Жоссе знал, что до него в этом кабинете побывало много людей, таких же усталых, таких же затравленных, которые, слово за словом, монотонно излагали цепь переплетающихся лжи и правды.
— …Я вымыл лицо холодной водой… Еще раз посмотрел на себя в зеркало… Потом провел рукой по щекам и стал бриться…
— Ответьте точно, почему вы вдруг стали бриться?
— Я лихорадочно искал выход, но мысли путались, хотя я старался быть собранным… Я решил уехать… Только не на машине, потому что меня могли бы сразу выследить… кроме того, я не выдержал бы, если бы пришлось находиться за рулем в течение нескольких часов. Самое простое было сесть на любой самолет в Орли… Мне часто приходилось выезжать по делам, иногда неожиданно, поэтому у меня в паспорте всегда заготовлено несколько виз… Я стал прикидывать, сколько времени понадобится, чтобы добраться до Орли… При себе у меня денег не было, может быть, только двадцать или тридцать тысяч франков. Вряд ли было больше и в спальне жены, потому что мы привыкли рассчитываться чеками… Это могло осложнить дело… Такие мысли мешали мне осознать то, что случилось с Кристиной. Мысли всегда сосредоточиваются на подробностях… Из-за этих подробностей я и стал бриться… Таможенники в Орли меня знают… Они привыкли видеть меня аккуратным, даже, может быть, чересчур, и то, что я отправляюсь в путешествие небритым, могло бы показаться подозрительным… Мне пришлось заехать в контору на авеню Марсо… Если в сейфе и не было состояния, то несколько сотен тысяч франков лежали там наверняка.
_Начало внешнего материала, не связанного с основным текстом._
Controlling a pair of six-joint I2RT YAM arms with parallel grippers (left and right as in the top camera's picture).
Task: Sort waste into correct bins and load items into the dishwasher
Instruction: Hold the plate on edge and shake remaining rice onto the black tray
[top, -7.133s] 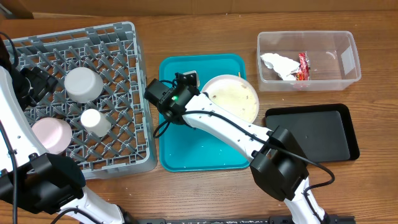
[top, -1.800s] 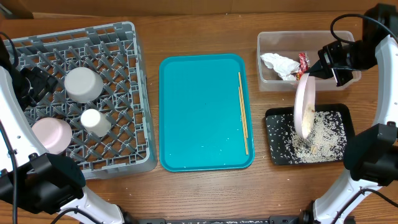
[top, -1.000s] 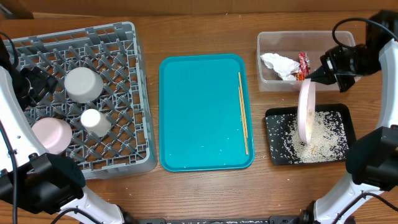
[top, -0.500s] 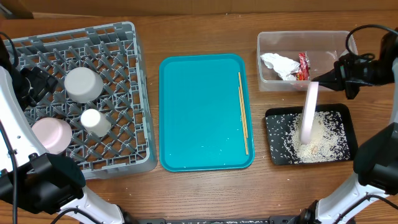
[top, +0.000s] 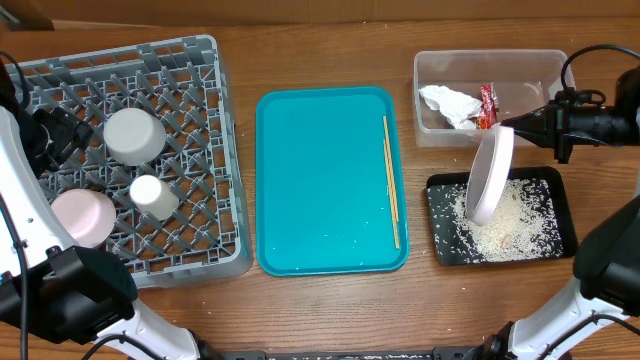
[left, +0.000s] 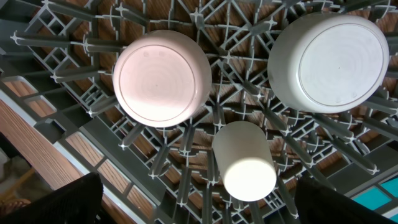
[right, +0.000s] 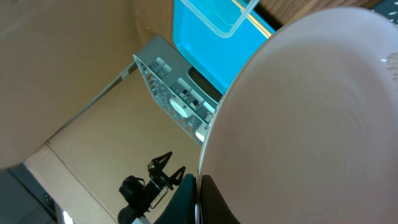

Для большего правдоподобия нужен был чемодан, и я сунул туда костюм, белье и туалетные принадлежности… Я подумал о своих часах… У меня их четыре пары, из которых две довольно ценные… Они могли пригодиться на случай безденежья… Часы напомнили мне о драгоценностях жены… Трудно было предвидеть, что произойдет… А вдруг самолет занесет меня на другой край Европы или в Южную Америку… Я еще не знал, брать ли с собой Аннет…
— А вы собирались взять ее с собой?
— Кажется, да… Отчасти, чтобы только не быть одному… А потом из чувства долга…
— Не из любви к ней?
— Не думаю… Я говорю вам честно… Наша любовь, это было…
Сделав небольшую паузу, Жоссе продолжал:
— Наша любовь ограничивается очень четкими рамками: ее присутствием в моем кабинете, поездками по утрам в моей машине с улицы Коленкур по авеню Марсо и нашими пирушками в ее маленькой квартирке… Я не представлял себе Аннет рядом с собой, например, в Брюсселе, Лондоне или Буэнос-Айресе…
— И все же вы хотели взять ее с собой?